| WORK INSTRUCTIONS |
Repeat verbatim what the listing holds, but not its pictures.

| DATA SECTION |
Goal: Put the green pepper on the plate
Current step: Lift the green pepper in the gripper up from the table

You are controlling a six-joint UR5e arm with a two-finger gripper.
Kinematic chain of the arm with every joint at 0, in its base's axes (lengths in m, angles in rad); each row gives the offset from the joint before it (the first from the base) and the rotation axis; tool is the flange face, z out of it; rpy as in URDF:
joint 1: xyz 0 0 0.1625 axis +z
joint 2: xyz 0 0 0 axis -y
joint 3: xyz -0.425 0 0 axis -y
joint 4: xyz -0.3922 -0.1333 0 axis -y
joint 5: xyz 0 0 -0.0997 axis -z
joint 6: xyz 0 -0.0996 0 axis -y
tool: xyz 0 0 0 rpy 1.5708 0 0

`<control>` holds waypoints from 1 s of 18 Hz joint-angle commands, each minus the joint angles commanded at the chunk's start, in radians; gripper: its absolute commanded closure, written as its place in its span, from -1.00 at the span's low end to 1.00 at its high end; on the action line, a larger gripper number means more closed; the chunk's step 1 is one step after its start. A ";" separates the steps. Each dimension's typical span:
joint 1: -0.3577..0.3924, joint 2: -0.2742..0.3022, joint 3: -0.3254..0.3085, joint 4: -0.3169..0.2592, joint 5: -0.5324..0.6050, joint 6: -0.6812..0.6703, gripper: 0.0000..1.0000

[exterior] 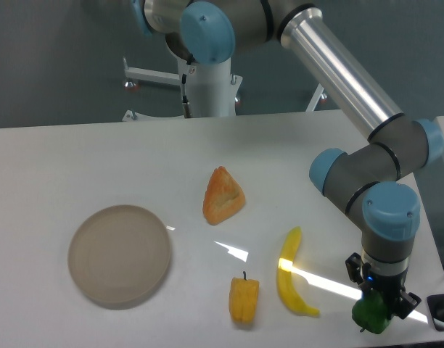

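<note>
The green pepper (371,316) sits at the table's (99,159) near right corner, at about four o'clock from the table's middle, dark and glossy under the arm's (352,87) wrist. The gripper (378,304) comes straight down on it from above, and its dark fingers (403,303) lie against the pepper's sides, pinching it. Whether the pepper rests on the surface or hangs just clear of it cannot be told.

The plate (119,254), round and beige-grey with a low rim, lies well apart at the nine o'clock side of the table, with nothing on it. Seen from the pepper, it is far off toward nine o'clock.

Between the two lie three other things. A banana (293,275) lies nearest the pepper, just toward its nine o'clock, curved and running from the far side toward the near edge. An orange-yellow pepper (244,299) stands with its stem up at the banana's nine o'clock, near but not touching. An orange wedge-shaped piece (223,196) sits near the table's middle, at about eleven o'clock from the yellow pepper.

The arm reaches in from the twelve o'clock side, its silver tube slanting down to blue-capped joints over the corner.
</note>
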 joint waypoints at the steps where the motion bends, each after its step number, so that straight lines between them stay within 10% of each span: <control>1: 0.000 0.000 0.006 0.000 0.002 0.000 0.55; 7: -0.037 0.038 -0.034 -0.012 0.012 -0.008 0.54; 18: -0.098 0.303 -0.305 -0.155 0.003 -0.210 0.54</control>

| EXERCISE RESULT |
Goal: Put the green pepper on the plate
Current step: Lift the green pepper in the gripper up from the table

You are controlling a six-joint UR5e arm with a two-finger gripper.
Kinematic chain of the arm with every joint at 0, in its base's axes (lengths in m, angles in rad); each row gives the offset from the joint before it (the first from the base) and the rotation axis; tool is the flange face, z out of it; rpy as in URDF:
joint 1: xyz 0 0 0.1625 axis +z
joint 2: xyz 0 0 0 axis -y
joint 3: xyz -0.425 0 0 axis -y
joint 4: xyz -0.3922 -0.1333 0 axis -y
joint 5: xyz 0 0 -0.0997 axis -z
joint 6: xyz 0 -0.0996 0 axis -y
tool: xyz 0 0 0 rpy 1.5708 0 0

`<control>` holds waypoints from 1 s of 18 Hz joint-angle commands, each minus the joint angles commanded at the chunk's start, in radians; gripper: its absolute commanded closure, written as its place in its span, from -1.00 at the span's low end to 1.00 at its high end; on the action line, a larger gripper number means more closed; the chunk's step 1 is one step after its start. A ";" separates the steps. Each dimension's typical span:
joint 1: -0.3577..0.3924, joint 2: -0.2742..0.3022, joint 3: -0.3254..0.3085, joint 4: -0.3169..0.2592, joint 5: -0.5324..0.6050, joint 6: -0.6812..0.6703, gripper: 0.0000..1.0000

[exterior] 

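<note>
The green pepper (371,316) sits at the table's (99,159) near right corner, at about four o'clock from the table's middle, dark and glossy under the arm's (352,87) wrist. The gripper (378,304) comes straight down on it from above, and its dark fingers (403,303) lie against the pepper's sides, pinching it. Whether the pepper rests on the surface or hangs just clear of it cannot be told.

The plate (119,254), round and beige-grey with a low rim, lies well apart at the nine o'clock side of the table, with nothing on it. Seen from the pepper, it is far off toward nine o'clock.

Between the two lie three other things. A banana (293,275) lies nearest the pepper, just toward its nine o'clock, curved and running from the far side toward the near edge. An orange-yellow pepper (244,299) stands with its stem up at the banana's nine o'clock, near but not touching. An orange wedge-shaped piece (223,196) sits near the table's middle, at about eleven o'clock from the yellow pepper.

The arm reaches in from the twelve o'clock side, its silver tube slanting down to blue-capped joints over the corner.
</note>
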 joint waypoints at the steps where the motion bends, each after its step number, so that straight lines between them stay within 10% of each span: <control>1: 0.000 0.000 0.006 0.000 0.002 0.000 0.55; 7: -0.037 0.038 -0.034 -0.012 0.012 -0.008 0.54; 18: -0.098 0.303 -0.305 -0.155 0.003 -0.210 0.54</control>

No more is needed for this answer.